- Full name: Martine Rustøen Skregelid
- Born: 6 July 1999 (age 27) Bærum, Norway
- Height: 160 cm (5 ft 3 in)

Gymnastics career
- Discipline: Women's artistic gymnastics
- Country represented: Norway
- Club: Asker Gymnastics Club
- Head coaches: Joanna Uracz, Cosmina Zimcencu, Valentin Pintea
- Medal record
Representing Norway
Northern European Championships
| Gold medal – first place | 2017 Tórshavn | Team |
| Gold medal – first place | 2017 Tórshavn | All-around |
| Gold medal – first place | 2017 Tórshavn | Balance beam |
| Silver medal – second place | 2014 Greve | Balance beam |
| Bronze medal – third place | 2013 Lisburn | Balance beam |
| Bronze medal – third place | 2014 Greve | Floor exercise |
| Bronze medal – third place | 2017 Tórshavn | Vault |

= Martine Skregelid =

Norwegian artistic gymnast

Martine Rustøen Skregelid (born 6 July 1999) is a Norwegian former artistic gymnast. She won three gold medals at the 2017 Northern European Championships. She represented her country in the 2014 Youth Olympic Games and the 2015 European Games.

== Gymnastics career ==
=== Junior ===
Skregelid won a bronze medal on the balance beam at the 2013 Northern European Championships. She competed with the Norwegian team that finished 16th at the 2014 Junior European Championships. She then represented Norway at the 2014 Summer Youth Olympics and finished 20th in the all-around qualifications, making her the second reserve for the final. Additionally, she was the second reserve for the balance beam. At the 2014 Northern European Championships, she won a silver medal on the balance beam behind Latalia Bevan, and she won a bronze medal on the floor exercise behind Angel Romaeo and Maisie Methuen.

=== Senior ===
Skregelid became age-eligible for senior competitions in 2015. She competed with the Norwegian team that finished 23rd at the 2015 European Games. She won her first national all-around title at the 2015 Norwegian Championships and was selected to compete at the World Championships. There, she finished 170th in the all-around qualification round.

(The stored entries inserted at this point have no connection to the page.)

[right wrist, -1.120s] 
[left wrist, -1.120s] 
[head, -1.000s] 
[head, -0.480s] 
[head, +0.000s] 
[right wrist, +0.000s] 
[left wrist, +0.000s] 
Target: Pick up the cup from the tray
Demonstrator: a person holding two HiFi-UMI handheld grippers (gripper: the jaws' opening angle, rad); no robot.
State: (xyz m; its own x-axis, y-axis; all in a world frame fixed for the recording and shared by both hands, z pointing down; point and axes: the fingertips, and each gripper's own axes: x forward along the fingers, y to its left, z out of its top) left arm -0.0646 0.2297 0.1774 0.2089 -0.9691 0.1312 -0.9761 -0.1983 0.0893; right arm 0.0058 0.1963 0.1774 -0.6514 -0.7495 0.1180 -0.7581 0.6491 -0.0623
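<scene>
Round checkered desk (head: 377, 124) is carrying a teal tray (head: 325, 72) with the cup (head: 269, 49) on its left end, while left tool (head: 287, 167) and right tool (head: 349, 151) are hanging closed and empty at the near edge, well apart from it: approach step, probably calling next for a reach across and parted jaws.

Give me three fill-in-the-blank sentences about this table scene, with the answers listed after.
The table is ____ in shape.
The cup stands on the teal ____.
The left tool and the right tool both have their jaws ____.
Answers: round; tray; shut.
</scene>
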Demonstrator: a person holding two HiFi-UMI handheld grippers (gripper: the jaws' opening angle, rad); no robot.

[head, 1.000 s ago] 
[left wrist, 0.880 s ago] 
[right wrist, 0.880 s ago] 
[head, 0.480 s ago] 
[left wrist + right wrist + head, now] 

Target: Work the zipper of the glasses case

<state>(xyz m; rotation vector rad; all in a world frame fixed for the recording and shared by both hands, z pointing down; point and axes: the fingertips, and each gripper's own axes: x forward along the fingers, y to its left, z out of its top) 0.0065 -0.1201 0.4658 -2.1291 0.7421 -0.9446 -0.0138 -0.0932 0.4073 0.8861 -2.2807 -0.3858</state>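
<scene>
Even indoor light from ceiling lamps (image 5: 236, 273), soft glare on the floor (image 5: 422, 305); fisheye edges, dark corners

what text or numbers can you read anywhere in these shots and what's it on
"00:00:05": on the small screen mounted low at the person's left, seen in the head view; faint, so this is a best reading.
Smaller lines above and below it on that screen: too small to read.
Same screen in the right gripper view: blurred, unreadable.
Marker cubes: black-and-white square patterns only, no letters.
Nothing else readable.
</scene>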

Skregelid competed at the 2017 European Championships and finished 44th in the all-around qualification round, missing out on the final by 1.874 points. She tied with Thea Nygaard for the all-around title at the 2017 Norwegian Championships. She then competed at the 2017 World Championships and finished 55th in the all-around during the qualification round. After the World Championships, she competed at the 2017 Northern European Championships in Tórshavn alongside Ingrid Hafenbrädl, Julie Madsø, Thea Nygaard, and Julie Erichsen where they won the team gold medal. Additionally, Skregelid won the all-around title by nearly a point ahead of Irina Sazonova. Then in the event finals, she won a bronze medal on the vault and a gold medal on the balance beam.